Note that the instruction that generated the oops (``c89d4005`` identified
earlier) is:

  ``C89d4005: c7 05 34 12 00 00 03 movl $ 0x3,0x1234``

That is exactly what was expected - storing value 3 at 0x0001234.

The :file:`/proc/modules` is used to find the address where a kernel module is
loaded.  The :command:`--adjust-vma` option allows you to display instructions
relative to ``0xc89d4000``. The :command:`-l` option displays the number of
each line in the source code interleaved with the assembly language code.

addr2line
---------

A more simplistic way to find the code that generated an oops is to use the
:command:`addr2line` utility:

.. code-block:: bash

   faust:~/lab-01/modul-oops# addr2line -e oops.o 0x5
   /root/lab-01/modul-oops/oops.c:23

Where ``0x5`` is the value of the program counter (``EIP = c89d4005``) that
generated the oops, minus the base address of the module (``0xc89d4000``)
according to :file:`/proc/modules`

minicom
-------

:command:`Minicom` (or other equivalent utilities, eg :command:`picocom`,
:command:`screen`) is a utility that can be used to connect and interact with a
serial port. The serial port is the basic method for analyzing kernel messages
or interacting with an embedded system in the development phase. There are two
more common ways to connect:

* a serial port where the device we are going to use is :file:`/dev/ttyS0`

* a serial USB port (FTDI) in which case the device we are going to use is
  :file:`/dev/ttyUSB`.

For the virtual machine used in the lab, the device that we need to use is
displayed after the virtual machine starts:

.. code-block:: bash

    char device redirected to /dev/pts/20 (label virtiocon0)

Minicom use:

.. code-block:: bash

   #for connecting via COM1 and using a speed of 115,200 characters per second
   minicom -b 115200 -D /dev/ttyS0

   #For USB serial port connection
   minicom -D /dev/ttyUSB0

   #To connect to the serial port of the virtual machine
   minicom -D /dev/pts/20

netconsole
----------

:command:`Netconsole` is a utility that allows logging of kernel debugging
messages over the network. This is useful when the disk logging system does not
work or when serial ports are not available or when the terminal does not
respond to commands. :command:`Netconsole` comes in the form of a kernel
module.

To work, it needs the following parameters:

   * port, IP address, and the source interface name of the debug station
   * port, MAC address, and IP address of the machine to which the debug
     messages will be sent

These parameters can be configured when the module is inserted into the kernel,
or even while the module is inserted if it has been compiled with the
``CONFIG_NETCONSOLE_DYNAMIC`` option.

An example configuration when inserting :command:`netconsole` kernel module is
as follows:

.. code-block:: bash

   alice:~# modprobe netconsole netconsole=6666@192.168.191.130/eth0,6000@192.168.191.1/00:50:56:c0:00:08

Thus, the debug messages on the station that has the address
``192.168.191.130`` will be sent to the ``eth0`` interface, having source port
``6666``. The messages will be sent to ``192.168.191.1`` with the MAC address
``00:50:56:c0:00:08``, on port ``6000``.

Messages can be played on the destination station using :command:`netcat`:

.. code-block:: bash

   bob:~ # nc -l -p 6000 -u

Alternatively, the destination station can configure :command:`syslogd` to
intercept these messages.
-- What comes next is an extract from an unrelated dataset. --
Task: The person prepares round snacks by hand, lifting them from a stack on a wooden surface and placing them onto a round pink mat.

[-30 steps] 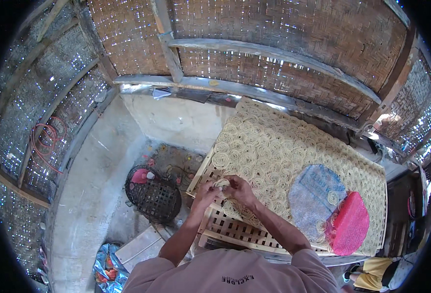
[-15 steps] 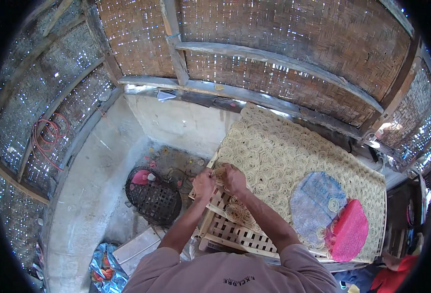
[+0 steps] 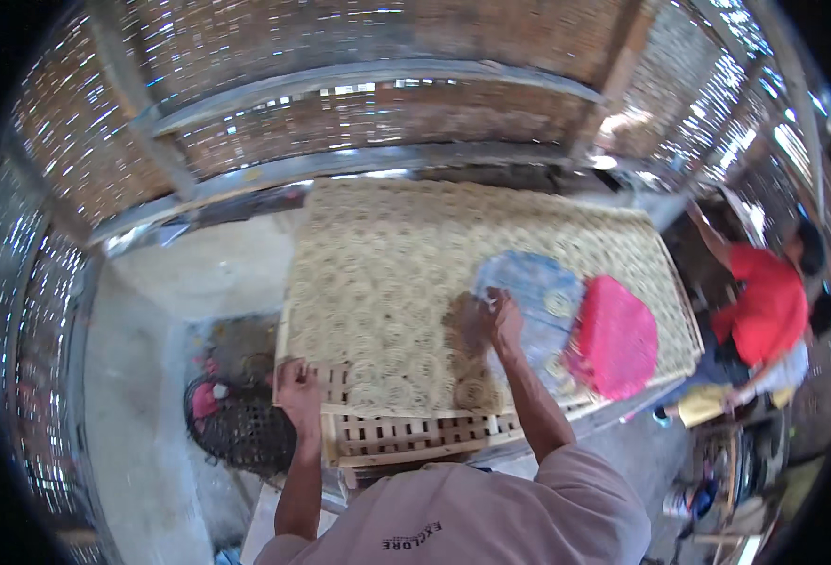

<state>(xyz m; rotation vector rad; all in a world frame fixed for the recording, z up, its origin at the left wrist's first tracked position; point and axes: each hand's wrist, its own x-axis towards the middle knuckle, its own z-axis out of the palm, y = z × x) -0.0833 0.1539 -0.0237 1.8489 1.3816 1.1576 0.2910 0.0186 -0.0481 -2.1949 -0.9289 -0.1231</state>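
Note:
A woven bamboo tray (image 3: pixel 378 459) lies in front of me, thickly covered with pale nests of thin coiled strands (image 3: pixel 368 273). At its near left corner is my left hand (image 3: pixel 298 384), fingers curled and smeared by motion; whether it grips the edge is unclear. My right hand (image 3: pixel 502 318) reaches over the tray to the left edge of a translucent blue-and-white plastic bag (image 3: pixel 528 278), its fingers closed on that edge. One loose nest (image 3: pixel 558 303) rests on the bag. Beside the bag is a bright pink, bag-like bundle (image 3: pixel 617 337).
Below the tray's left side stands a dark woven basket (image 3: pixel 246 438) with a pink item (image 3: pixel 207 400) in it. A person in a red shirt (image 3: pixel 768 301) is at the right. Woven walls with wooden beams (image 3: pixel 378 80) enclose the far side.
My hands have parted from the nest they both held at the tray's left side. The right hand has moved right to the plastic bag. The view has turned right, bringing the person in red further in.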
More information can be found in
:file:`Documentation/networking/netconsole.txt`.

Printk debugging
----------------

``The two oldest and most useful debugging aids are Your Brain and Printf``.
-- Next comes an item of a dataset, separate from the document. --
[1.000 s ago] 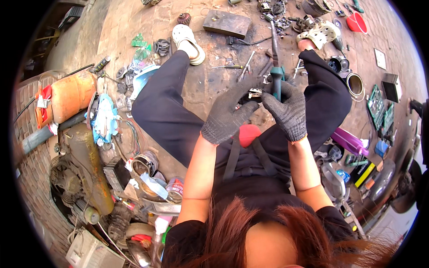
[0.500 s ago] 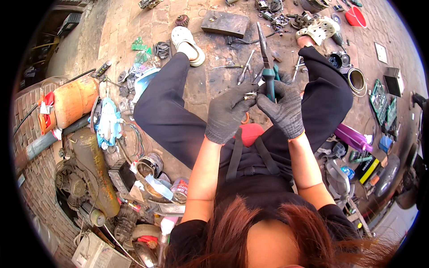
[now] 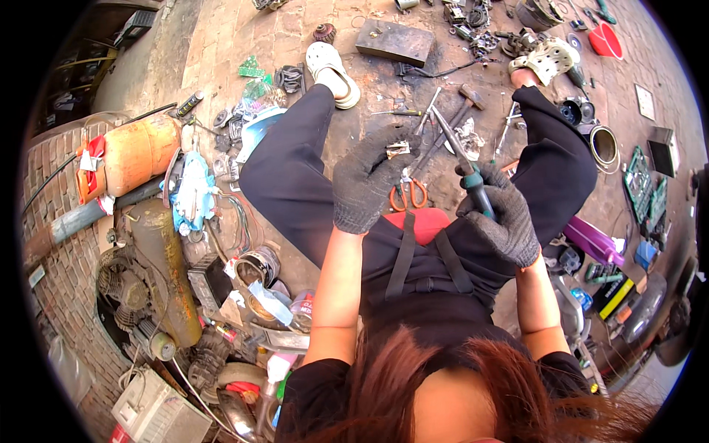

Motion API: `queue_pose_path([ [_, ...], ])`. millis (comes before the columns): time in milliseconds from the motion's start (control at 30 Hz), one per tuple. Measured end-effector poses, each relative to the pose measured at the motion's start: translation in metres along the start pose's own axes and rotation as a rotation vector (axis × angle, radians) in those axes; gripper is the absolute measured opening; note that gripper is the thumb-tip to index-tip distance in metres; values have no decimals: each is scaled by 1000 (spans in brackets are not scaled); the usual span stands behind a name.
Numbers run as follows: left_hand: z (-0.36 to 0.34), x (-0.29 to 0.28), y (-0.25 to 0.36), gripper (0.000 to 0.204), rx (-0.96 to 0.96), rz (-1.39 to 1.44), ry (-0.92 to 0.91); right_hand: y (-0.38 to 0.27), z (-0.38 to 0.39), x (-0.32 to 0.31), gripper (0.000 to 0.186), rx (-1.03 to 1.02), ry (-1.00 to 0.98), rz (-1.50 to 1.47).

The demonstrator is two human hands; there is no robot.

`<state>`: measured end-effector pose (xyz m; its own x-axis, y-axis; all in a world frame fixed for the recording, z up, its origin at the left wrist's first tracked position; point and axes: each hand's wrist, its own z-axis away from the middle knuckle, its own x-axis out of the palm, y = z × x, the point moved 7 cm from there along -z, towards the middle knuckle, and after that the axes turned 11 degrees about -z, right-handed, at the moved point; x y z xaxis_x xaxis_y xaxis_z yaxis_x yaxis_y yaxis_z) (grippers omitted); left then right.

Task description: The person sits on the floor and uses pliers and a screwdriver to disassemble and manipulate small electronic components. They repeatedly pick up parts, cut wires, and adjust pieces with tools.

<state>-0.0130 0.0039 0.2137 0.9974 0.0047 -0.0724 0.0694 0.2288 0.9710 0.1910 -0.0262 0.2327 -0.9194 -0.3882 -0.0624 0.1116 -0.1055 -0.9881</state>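
Both my hands wear dark grey knit gloves. My left hand (image 3: 365, 181) is closed around a small metal part (image 3: 398, 149), whose shiny end shows at the fingertips. Off to the right, my right hand (image 3: 504, 220) grips long-nose pliers (image 3: 480, 193) by their dark green handles. The long jaws point up and to the left, apart from the small part. On the ground beyond my hands lie orange-handled scissors (image 3: 418, 193), a hammer (image 3: 470, 97) and a thin screwdriver (image 3: 403, 112). A crumpled white scrap (image 3: 470, 137) is partly behind the pliers' jaws.
Between my thighs is a red seat (image 3: 428, 225). A metal block (image 3: 396, 43) lies ahead near several loose machine parts. An orange gas cylinder (image 3: 140, 155) and open cans (image 3: 257, 264) stand at left. A green tool case (image 3: 641, 181) and a red bowl (image 3: 605, 40) are at right.
My hands have moved apart. The right hand has drawn the pliers right and toward me, tilting their jaws leftward. My left hand still holds the small part, and the view has shifted slightly.
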Motion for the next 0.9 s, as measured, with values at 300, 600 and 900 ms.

For debugging, a primitive way is often used, but it is quite effective:
:code:`printk` debugging. Although a debugger can also be used, it is generally
not very useful: simple bugs (uninitialized variables, memory management
problems, etc.)  can be easily localized by control messages and the
kernel-decoded oop message.

For more complex bugs, even a debugger can not help us too much unless the
operating system structure is very well understood. When debugging a kernel
module, there are a lot of unknowns in the equation: multiple contexts (we have
multiple processes and threads running at a time), interruptions, virtual
memory, etc.

You can use :code:`printk` to display kernel messages to user space. It is
similar to :code:`printf`'s functionality; the only difference is that the
transmitted message can be prefixed with a string of :code:`"<n>"`, where
:code:`n` indicates the error level (loglevel) and has values between ``0`` and
``7``. Instead of :code:`"<n>"`, the levels can also be coded by symbolic
constants:

.. code-block:: c

    KERN_EMERG - n = 0
    KERN_ALERT - n = 1
    KERN_CRIT - n = 2
    KERN_ERR - n = 3
    KERN_WARNING - n = 4
    KERN_NOTICE - n = 5
    KERN_INFO - n = 6
    KERN_DEBUG - n = 7


The definitions of all log levels are found in :file:`linux/kern_levels.h`.
Basically, these log levels are used by the system to route messages sent to
various outputs: console, log files in :file:`/var/log` etc.

.. note:: To display :code:`printk` messages in user space, the :code:`printk`
          log level must be of higher priority than `console_loglevel`
          variable. The default console log level can be configured from
          :file:`/proc/sys/kernel/printk`.

          For instance, the command:

          .. code-block:: bash

              echo 8 > /proc/sys/kernel/printk

          will enable all the kernel log messages to be displayed in the
          console. That is, the logging level has to be strictly less than the
          :code:`console_loglevel` variable. For example, if the
          :code:`console_loglevel` has a value of ``5`` (specific to
          :code:`KERN_NOTICE`), only messages with loglevel stricter than ``5``
          (i.e :code:`KERN_EMERG`, :code:`KERN_ALERT`, :code:`KERN_CRIT`,
          :code:`KERN_ERR`, :code:`KERN_WARNING`) will be shown.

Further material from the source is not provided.